| HOW TO COMPLETE THIS TASK |
Count every line of the data that includes "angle". State only the number.

| DATA FOR REVIEW |
....................

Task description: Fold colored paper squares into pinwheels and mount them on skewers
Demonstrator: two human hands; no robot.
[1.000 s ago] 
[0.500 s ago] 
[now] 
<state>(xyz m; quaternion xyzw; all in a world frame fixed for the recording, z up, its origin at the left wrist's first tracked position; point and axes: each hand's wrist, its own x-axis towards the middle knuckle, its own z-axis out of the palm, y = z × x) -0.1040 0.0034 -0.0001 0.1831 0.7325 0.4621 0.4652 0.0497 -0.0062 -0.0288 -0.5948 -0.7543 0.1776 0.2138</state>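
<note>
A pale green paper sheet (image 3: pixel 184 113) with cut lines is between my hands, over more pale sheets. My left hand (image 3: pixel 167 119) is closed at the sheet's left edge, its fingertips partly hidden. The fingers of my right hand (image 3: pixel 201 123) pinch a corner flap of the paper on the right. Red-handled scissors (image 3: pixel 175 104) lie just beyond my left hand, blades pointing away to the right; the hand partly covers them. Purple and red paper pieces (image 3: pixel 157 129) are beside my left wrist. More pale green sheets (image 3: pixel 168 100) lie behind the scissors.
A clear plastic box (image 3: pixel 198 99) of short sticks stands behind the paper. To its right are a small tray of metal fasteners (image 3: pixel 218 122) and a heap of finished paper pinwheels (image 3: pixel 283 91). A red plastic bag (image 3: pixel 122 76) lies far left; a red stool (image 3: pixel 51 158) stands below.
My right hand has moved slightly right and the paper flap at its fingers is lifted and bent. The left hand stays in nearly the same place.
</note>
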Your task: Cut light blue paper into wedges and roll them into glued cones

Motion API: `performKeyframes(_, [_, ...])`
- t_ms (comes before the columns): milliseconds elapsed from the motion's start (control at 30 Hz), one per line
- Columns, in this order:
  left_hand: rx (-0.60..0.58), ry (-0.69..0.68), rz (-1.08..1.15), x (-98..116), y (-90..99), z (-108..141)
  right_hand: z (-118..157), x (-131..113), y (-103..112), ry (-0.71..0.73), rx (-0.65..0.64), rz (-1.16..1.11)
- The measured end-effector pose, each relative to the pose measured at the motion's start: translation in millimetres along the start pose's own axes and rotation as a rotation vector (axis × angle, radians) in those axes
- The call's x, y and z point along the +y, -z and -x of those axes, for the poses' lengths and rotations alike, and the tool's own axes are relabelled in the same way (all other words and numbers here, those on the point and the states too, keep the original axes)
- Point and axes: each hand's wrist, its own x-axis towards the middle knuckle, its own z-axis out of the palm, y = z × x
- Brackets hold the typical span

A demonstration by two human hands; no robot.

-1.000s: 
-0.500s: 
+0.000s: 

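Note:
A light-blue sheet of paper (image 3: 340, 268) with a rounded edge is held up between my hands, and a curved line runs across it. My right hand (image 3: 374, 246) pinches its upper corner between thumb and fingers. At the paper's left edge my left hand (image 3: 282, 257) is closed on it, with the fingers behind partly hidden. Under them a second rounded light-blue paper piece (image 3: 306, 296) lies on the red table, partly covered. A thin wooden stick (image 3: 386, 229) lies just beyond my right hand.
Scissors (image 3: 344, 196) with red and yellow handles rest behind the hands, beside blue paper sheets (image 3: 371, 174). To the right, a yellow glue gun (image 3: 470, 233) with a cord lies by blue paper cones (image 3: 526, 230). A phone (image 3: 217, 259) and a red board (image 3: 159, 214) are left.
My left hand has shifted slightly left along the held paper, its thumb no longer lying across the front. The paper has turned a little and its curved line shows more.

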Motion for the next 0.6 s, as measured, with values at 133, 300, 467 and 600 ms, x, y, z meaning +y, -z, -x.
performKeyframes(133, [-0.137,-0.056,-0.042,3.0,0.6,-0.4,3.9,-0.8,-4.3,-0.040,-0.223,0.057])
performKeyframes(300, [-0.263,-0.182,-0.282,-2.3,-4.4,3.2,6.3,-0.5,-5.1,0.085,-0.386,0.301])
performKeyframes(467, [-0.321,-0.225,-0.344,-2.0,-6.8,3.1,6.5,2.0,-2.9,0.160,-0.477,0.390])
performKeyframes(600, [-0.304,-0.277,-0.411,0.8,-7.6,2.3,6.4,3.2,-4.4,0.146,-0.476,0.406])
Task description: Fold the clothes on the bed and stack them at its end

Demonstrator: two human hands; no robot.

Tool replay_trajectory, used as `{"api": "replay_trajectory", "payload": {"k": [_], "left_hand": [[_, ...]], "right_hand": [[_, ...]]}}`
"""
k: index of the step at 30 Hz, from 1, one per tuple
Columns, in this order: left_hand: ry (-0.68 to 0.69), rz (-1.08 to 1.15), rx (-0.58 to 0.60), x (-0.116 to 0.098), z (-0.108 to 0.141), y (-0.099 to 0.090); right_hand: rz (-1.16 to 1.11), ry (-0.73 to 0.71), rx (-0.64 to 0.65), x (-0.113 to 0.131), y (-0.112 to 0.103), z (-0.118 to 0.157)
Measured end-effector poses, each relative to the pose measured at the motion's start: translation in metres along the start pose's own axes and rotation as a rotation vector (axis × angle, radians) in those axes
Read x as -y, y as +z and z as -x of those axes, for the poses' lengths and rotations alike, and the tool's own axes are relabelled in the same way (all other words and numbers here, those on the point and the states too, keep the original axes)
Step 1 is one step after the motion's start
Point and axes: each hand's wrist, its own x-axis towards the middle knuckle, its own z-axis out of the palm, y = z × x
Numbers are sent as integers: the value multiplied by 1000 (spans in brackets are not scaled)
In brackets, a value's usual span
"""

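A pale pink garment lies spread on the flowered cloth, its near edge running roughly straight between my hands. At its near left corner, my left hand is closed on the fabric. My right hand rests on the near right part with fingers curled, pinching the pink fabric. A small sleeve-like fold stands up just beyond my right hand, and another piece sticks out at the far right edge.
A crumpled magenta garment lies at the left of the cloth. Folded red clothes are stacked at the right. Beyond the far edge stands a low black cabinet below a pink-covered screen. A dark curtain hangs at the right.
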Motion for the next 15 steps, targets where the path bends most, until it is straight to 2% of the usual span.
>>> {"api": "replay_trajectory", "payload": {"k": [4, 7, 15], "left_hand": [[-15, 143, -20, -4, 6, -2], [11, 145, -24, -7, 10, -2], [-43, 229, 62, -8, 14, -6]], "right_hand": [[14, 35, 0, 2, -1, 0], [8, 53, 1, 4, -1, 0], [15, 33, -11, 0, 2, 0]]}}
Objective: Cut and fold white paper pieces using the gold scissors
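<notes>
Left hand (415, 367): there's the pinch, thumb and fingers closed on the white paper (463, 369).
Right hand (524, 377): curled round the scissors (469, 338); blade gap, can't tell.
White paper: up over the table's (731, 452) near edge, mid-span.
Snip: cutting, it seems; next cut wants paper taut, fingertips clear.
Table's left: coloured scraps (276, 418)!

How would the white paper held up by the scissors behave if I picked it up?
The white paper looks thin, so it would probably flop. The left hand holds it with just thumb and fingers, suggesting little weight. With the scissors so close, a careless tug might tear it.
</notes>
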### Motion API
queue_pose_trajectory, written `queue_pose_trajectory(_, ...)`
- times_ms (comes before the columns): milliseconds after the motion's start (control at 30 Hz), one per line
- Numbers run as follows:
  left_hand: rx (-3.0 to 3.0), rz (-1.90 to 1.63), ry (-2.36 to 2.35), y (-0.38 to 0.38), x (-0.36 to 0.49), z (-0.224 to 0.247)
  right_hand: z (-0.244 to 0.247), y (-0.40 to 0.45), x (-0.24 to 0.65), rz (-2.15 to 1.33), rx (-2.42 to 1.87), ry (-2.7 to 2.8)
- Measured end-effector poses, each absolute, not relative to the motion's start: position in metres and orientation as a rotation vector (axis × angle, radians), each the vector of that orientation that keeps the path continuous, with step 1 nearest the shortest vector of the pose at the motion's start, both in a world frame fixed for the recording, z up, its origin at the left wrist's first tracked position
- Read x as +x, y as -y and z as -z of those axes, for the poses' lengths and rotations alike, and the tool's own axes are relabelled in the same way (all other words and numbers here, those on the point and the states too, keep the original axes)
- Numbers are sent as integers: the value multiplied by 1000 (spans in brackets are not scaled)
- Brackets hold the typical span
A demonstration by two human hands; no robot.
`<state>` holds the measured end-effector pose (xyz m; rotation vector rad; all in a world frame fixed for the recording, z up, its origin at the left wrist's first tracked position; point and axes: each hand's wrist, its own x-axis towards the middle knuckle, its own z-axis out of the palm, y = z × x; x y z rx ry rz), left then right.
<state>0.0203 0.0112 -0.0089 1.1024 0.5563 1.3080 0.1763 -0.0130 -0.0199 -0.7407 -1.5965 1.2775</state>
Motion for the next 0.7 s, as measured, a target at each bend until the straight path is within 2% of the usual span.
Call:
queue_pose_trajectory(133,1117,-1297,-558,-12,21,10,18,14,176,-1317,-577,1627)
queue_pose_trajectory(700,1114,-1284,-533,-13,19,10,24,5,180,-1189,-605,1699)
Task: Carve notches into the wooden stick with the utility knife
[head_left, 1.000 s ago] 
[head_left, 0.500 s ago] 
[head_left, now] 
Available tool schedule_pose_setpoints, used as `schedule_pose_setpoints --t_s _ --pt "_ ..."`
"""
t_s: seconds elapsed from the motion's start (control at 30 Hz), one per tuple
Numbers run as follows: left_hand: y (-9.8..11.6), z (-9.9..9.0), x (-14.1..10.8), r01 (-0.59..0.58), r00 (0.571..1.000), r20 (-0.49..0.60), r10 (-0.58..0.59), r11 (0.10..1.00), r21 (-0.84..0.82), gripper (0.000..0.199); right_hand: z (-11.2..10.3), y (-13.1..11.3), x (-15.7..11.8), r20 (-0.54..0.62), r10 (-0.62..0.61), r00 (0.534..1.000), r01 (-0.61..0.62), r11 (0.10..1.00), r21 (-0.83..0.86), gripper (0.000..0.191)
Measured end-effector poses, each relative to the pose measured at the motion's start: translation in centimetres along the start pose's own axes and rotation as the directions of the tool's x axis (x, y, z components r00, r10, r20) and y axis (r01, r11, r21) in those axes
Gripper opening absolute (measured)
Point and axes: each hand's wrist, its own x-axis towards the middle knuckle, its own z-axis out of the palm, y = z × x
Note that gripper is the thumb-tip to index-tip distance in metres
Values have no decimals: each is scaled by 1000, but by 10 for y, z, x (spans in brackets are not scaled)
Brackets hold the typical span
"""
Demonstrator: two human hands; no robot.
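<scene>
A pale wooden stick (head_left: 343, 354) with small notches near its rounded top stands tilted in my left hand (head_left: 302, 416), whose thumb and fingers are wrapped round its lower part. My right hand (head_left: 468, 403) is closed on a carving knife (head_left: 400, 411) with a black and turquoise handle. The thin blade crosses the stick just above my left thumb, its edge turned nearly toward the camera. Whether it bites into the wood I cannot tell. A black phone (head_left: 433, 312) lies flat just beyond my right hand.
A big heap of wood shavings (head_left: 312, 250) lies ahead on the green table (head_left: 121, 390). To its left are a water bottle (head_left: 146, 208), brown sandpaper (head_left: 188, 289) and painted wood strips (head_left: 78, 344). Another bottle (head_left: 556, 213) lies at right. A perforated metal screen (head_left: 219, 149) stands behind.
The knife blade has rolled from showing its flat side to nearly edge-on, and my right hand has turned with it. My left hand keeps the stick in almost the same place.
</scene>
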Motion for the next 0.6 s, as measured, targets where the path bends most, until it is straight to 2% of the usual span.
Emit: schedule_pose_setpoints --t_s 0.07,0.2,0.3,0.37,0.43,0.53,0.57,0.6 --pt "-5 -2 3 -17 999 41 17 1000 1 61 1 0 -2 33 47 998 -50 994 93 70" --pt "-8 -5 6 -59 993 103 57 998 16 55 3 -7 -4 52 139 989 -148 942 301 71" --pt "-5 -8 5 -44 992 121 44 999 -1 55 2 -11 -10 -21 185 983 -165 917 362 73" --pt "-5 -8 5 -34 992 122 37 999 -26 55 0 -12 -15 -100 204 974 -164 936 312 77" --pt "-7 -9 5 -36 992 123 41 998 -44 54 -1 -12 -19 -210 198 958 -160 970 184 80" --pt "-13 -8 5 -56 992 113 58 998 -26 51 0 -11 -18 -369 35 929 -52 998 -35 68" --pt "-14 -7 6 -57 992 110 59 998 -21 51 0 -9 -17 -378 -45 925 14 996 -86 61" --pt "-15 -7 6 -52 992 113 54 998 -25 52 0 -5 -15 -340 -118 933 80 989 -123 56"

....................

| SOLVED EXERCISE |
3